Great strides have been taken in the past 15 years by academic institutions and zoological societies to better understand bison reproduction and create tools to assist in bison reproduction—otherwise known as assisted reproduction.

Female reproductive anatomy is primarily composed of two ovaries, two oviducts, a uterus with two uterine horns, a cervix and vagina. The ovaries have many fluid-filled follicles, each containing one oocyte which is the technical term for a mammalian egg.

Many people have heard of the bison “rut” each fall. From mid-July to September bison males bellow, wallow and fight for the top position in the herd. The victorious winner is rewarded with mating the females and the chance to share his genetics. This testosterone-driven phenomenon results in a synchronous calving event in the spring.

Plains bison bull at Custer State Park during the rut. Photo credit Miranda Zwiefelhofer.


One major difference between cattle and bison is that bison are seasonal breeders. Many people do not know that if female bison do not get pregnant in the short “rut” window, they can still get pregnant for several months, resulting in the odd calf born in late summer and fall.

Non-pregnant female bison will ovulate a follicle and release an oocyte for fertilization approximately every 20 days from August to February. This is called the ovulatory season. Unlike in cattle, bison stop ovulating from March to July in what is called the anovulatory season. Meanwhile, female cattle continually ovulate throughout the entire year.

The onset of reproductive seasonality in male (the rut) and female (ovulation of follicles) bison is triggered by the decreasing photoperiod (shorter day lengths) at the end of summer.

Each oocyte includes an inner ooplasm (the 1-cell egg), a tough outer protective casing called the zona pellucida and the hundreds of tiny granulosa cells which are attached to the outside of the zona pellucida and nurture the inner cell.

Bison oocytes (eggs). If the oocyte gets fertilized by a sperm, the cell will begin to divide and continue to migrate into the uterus. In about 265 days, happy and healthy bison calves are born. Credit MZ.

After the follicle ovulates, the oocyte is picked up by the hair-like fingers at the tip of the oviduct and is pushed further down the oviduct by contractions. The oocyte only has approximately 8 hours to be fertilized by a sperm. If a sperm does not find the oocyte, the oocyte will die and the female bison will ovulate another follicle in ~20 days.

If the oocyte does get fertilized by a sperm, the cell will begin to divide and continue to migrate into the uterus. The embryo will secrete a protein that maintains pregnancy. In approximately 265 days, the gestation length of the bison, happy and healthy bison calves are born.

Assisted Reproduction

The use of assisted reproductive techniques has become increasingly popular in humans, domestic species such as cattle, and for use in threatened and endangered species.
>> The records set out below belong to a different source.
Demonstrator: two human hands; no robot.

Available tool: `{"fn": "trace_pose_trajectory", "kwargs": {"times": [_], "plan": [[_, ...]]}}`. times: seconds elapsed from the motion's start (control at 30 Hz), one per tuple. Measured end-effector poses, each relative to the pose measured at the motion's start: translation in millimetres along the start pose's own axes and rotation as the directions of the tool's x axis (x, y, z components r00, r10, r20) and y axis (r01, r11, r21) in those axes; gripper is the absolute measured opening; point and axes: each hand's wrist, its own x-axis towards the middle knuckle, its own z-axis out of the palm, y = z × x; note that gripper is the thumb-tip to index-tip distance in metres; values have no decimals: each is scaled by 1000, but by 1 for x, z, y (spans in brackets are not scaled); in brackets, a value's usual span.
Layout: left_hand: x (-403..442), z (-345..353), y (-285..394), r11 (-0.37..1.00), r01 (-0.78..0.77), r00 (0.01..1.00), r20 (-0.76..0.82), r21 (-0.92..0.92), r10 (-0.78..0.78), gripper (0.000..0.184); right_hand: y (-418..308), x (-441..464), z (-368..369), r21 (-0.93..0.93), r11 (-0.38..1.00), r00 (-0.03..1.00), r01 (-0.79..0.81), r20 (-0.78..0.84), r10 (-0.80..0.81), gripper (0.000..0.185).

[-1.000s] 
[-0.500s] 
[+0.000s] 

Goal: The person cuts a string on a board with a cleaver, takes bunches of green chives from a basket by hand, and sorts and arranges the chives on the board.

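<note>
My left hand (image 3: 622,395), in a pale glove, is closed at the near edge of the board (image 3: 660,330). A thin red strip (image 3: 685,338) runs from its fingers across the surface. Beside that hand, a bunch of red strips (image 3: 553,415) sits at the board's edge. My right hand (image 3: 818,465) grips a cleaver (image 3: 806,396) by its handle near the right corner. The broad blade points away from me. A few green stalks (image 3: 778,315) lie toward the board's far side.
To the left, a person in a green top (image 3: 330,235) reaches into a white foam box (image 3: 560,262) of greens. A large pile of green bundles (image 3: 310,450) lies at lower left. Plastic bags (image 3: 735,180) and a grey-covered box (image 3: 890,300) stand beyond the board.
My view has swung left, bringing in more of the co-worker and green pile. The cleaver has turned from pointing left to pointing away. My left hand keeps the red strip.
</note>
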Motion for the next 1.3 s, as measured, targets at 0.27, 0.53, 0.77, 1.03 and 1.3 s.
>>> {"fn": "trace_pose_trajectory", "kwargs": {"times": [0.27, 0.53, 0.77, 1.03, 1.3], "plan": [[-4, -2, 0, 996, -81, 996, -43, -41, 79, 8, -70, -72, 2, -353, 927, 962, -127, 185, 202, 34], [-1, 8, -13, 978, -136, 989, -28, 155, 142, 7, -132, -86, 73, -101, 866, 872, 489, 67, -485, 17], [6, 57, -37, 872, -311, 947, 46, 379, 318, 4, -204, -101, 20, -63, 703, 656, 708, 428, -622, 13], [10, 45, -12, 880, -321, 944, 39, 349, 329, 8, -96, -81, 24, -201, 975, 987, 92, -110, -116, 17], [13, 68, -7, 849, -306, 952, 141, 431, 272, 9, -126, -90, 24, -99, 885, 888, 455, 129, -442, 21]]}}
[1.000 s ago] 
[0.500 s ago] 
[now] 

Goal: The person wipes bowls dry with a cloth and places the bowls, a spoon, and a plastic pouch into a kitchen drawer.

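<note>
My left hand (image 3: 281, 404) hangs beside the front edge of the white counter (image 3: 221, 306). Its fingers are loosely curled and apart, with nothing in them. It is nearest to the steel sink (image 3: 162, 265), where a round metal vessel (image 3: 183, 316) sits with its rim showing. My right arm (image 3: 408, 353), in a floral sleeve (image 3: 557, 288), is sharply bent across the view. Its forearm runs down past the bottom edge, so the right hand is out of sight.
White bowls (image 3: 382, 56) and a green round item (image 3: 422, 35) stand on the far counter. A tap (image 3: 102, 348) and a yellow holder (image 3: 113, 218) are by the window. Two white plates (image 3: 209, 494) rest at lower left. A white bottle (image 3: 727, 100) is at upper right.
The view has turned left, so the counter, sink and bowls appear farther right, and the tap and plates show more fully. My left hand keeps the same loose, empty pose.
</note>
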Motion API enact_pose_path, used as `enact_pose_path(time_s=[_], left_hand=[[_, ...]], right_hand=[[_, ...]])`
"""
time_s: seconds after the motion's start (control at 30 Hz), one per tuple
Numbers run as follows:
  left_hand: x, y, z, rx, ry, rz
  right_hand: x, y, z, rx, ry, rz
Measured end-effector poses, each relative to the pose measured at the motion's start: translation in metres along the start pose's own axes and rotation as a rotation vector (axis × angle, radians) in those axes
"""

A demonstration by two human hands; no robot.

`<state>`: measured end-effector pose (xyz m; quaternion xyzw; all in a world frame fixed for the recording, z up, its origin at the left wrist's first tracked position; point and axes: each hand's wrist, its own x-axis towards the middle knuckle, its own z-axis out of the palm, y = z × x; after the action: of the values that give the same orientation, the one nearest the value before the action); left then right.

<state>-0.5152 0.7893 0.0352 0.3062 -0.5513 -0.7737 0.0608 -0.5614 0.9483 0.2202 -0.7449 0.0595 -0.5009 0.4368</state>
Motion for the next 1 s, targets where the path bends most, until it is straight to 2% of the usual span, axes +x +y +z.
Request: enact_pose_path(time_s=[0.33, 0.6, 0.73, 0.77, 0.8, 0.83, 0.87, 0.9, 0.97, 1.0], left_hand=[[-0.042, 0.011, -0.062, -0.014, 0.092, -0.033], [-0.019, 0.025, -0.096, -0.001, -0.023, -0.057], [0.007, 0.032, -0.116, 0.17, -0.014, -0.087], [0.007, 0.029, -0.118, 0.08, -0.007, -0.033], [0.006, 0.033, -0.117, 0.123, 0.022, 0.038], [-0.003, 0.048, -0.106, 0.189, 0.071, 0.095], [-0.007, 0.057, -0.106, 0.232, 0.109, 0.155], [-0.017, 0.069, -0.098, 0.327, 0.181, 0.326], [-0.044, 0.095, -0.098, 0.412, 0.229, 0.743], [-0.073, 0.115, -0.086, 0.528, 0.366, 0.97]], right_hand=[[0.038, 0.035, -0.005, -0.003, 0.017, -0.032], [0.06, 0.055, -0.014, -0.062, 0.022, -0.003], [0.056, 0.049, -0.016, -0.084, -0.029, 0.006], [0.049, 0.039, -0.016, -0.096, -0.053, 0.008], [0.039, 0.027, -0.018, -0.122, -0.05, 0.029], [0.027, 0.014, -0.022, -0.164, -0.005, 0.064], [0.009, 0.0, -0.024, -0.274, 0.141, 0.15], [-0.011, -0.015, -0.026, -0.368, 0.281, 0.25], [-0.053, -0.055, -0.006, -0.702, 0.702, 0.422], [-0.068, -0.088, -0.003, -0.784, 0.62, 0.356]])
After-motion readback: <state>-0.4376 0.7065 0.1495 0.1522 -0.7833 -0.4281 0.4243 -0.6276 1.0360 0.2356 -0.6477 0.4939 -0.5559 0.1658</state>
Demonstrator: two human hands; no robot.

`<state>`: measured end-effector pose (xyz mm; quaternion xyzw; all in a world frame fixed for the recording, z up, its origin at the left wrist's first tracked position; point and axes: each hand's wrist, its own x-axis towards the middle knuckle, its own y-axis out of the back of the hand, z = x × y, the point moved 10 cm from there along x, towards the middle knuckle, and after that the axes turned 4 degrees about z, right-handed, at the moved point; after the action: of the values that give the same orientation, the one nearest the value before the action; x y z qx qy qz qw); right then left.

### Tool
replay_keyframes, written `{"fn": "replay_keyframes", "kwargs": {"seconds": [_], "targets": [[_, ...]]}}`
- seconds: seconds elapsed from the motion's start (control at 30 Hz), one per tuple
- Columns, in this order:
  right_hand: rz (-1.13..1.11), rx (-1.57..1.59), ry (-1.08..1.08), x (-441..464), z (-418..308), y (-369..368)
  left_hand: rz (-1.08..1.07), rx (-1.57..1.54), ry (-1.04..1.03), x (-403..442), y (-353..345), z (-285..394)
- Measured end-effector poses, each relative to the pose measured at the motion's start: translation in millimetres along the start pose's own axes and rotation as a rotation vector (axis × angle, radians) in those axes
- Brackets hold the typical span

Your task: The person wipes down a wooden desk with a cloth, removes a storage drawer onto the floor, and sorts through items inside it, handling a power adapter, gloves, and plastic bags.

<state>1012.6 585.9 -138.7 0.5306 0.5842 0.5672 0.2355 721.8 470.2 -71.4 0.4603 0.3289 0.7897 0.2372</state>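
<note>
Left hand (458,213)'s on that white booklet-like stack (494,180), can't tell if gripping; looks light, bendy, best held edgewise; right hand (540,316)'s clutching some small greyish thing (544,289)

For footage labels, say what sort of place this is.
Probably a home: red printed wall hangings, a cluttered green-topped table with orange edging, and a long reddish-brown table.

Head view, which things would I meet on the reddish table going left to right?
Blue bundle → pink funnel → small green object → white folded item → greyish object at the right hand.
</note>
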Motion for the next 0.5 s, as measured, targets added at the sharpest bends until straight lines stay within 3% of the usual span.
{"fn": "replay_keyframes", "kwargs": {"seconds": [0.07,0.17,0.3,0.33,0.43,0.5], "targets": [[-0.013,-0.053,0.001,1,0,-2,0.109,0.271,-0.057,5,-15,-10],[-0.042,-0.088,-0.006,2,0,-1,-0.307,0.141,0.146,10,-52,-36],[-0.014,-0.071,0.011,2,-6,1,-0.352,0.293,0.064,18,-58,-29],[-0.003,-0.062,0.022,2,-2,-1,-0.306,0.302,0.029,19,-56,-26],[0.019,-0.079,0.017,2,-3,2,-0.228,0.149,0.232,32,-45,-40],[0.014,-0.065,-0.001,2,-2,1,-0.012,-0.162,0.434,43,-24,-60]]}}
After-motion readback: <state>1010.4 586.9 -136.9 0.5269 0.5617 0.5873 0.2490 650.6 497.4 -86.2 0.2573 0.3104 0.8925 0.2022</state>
The term assisted reproduction encompasses several techniques that simply unite bison germplasm (egg and sperm) which would not have a chance to meet because of geographical restrictions or other limiting factors.

Assisted reproductive techniques are tools that can help with infertility, commercial gain and conservation efforts. We emphasize that there is no genetic editing that occurs in any of the techniques described here.

Artificial Insemination (AI)

Eric Zwiefelhofer, PhD: A single semen sample can be loaded into a straw containing millions of sperm, then frozen and stored indefinitely in liquid nitrogen at -320.5° F until used. Credit MZ.

The use of ‘artificial’ can be somewhat misleading—when in fact all that is happening is the replacement of a live bull with a straw of semen, containing millions of sperm.

Semen can be collected from bison bulls in a chute system or even from a bull that is sedated. The semen is then brought to the laboratory where it is assessed for quality. This includes tests for concentration and movement of the sperm (motility) by microscopy.

A single semen collection from a bison bull can yield billions of sperm in a 5-10 mL sample. To freeze the semen, the semen sample is diluted using an extender which contains nutrients and cryoprotectants for the sperm to survive freezing. The semen sample can then be loaded into a straw containing millions of sperm and frozen.

The sample can then be stored indefinitely in liquid nitrogen (-320.5° F) until use. In 2015 the Toronto Zoo reported a bison calf born using artificial insemination from semen frozen for 35 years (!newsite-Releases.asp?pg=20150817). A single semen collection can yield hundreds of straws of semen to inseminate hundreds of cows.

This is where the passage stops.